# Task statement:
Only some lines are wanted. Transcribe, exactly, the lines below from the line with "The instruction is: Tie" up to and including the line with "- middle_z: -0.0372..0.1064".

# Data segment:
··········

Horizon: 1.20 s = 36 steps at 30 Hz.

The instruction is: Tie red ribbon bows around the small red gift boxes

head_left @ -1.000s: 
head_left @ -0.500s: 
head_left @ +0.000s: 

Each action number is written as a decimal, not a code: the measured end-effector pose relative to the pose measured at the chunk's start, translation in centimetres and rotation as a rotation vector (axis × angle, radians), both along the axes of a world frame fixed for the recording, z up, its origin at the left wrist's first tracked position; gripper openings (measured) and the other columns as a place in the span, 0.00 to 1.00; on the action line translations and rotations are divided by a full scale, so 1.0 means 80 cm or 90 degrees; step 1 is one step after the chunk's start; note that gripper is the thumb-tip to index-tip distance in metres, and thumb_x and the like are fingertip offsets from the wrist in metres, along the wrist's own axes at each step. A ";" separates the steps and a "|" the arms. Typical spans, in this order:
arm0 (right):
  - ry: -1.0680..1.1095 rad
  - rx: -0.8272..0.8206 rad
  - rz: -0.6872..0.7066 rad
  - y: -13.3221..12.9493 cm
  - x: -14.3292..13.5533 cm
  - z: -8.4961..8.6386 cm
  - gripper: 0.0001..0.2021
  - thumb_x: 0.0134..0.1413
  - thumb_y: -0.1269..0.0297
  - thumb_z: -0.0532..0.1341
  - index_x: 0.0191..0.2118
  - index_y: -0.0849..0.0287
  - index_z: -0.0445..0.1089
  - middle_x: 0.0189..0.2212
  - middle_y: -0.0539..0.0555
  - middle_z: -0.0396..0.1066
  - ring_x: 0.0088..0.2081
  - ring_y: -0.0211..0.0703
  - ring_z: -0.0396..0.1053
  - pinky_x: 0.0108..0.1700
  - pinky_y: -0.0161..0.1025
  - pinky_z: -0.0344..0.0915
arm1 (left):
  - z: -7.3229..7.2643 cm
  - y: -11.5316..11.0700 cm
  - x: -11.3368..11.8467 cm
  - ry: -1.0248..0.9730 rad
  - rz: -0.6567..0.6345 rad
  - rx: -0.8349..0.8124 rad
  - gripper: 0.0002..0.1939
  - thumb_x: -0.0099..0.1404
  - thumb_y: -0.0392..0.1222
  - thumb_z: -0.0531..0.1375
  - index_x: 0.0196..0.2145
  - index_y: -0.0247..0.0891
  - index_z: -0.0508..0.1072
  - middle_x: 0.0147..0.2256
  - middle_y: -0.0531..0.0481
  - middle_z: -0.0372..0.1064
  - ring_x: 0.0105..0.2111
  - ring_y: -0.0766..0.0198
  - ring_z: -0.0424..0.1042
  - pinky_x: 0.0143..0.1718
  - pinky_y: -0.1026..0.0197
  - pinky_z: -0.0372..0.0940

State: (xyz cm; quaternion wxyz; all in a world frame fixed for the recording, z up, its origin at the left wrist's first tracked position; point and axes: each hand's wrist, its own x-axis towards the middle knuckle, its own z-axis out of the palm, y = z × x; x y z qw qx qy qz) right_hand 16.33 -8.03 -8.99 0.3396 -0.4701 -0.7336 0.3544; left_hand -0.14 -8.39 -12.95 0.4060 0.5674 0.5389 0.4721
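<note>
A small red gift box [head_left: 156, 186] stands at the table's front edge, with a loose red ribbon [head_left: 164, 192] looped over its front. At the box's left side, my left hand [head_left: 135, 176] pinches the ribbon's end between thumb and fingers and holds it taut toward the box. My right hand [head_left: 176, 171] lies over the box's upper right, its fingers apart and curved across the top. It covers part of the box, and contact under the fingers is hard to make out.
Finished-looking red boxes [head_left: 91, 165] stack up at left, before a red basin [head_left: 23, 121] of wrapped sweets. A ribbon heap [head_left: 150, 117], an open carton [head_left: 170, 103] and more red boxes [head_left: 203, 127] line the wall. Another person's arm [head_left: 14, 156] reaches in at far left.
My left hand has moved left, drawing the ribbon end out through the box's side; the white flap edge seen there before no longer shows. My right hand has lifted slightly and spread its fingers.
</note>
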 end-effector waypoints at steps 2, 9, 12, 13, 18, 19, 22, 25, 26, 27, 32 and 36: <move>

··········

# Solution to the exercise:
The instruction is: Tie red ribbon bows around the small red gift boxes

head_left @ -1.000s: 
head_left @ -0.500s: 
head_left @ +0.000s: 

Each action number is written as a decimal, not a code: the measured end-effector pose relative to the pose measured at the chunk's start, translation in centimetres and rotation as a rotation vector (axis × angle, radians), both along the axes of a world frame fixed for the recording, z up, its origin at the left wrist's first tracked position; gripper openings (measured) and the other columns as a place in the span, 0.00 to 1.00; on the action line translations and rotations are divided by a full scale, so 1.0 means 80 cm or 90 degrees; step 1 is one step after the chunk's start; note that gripper is the thumb-tip to index-tip distance in metres, and thumb_x and the like are fingertip offsets from the wrist in metres, along the wrist's own axes at each step. A ";" separates the steps and a "|" the arms. Typical spans, in this order:
arm0 (right):
  - ry: -1.0680..1.1095 rad
  - rx: -0.8272..0.8206 rad
  - rz: -0.6872..0.7066 rad
  - y: -13.3221..12.9493 cm
  - x: -14.3292..13.5533 cm
  - z: -8.4961..8.6386 cm
  - gripper: 0.0001..0.2021
  - thumb_x: 0.0134..0.1413
  - thumb_y: -0.1269..0.0297
  - thumb_z: -0.0532..0.1341
  - index_x: 0.0191..0.2118
  - index_y: -0.0849..0.0287
  - index_z: -0.0445..0.1089
  - middle_x: 0.0189..0.2212
  - middle_y: -0.0539..0.0555
  - middle_z: -0.0396..0.1066
  - ring_x: 0.0088..0.2081
  - ring_y: -0.0211..0.0703
  - ring_z: -0.0396..0.1053
  - pinky_x: 0.0108..0.1700
  - pinky_y: -0.0161..0.1025
  - pinky_z: -0.0344..0.0915
arm1 (left):
  - z: -7.3229..7.2643 cm
  - y: -11.5316..11.0700 cm
  - x: -11.3368..11.8467 cm
  - ry: -1.0248..0.9730 rad
  - rz: -0.6567..0.6345 rad
  - rx: -0.8349..0.8124 rad
  - gripper: 0.0002..0.1939
  - thumb_x: -0.0099..0.1404
  - thumb_y: -0.0392..0.1222
  - thumb_z: -0.0531..0.1375
  - index_x: 0.0196..0.2145
  - index_y: -0.0247..0.0891
  - index_z: -0.0508..0.1072
  - middle_x: 0.0147..0.2256
  - middle_y: -0.0531..0.0481
  - middle_z: -0.0372..0.1064

No further output is required.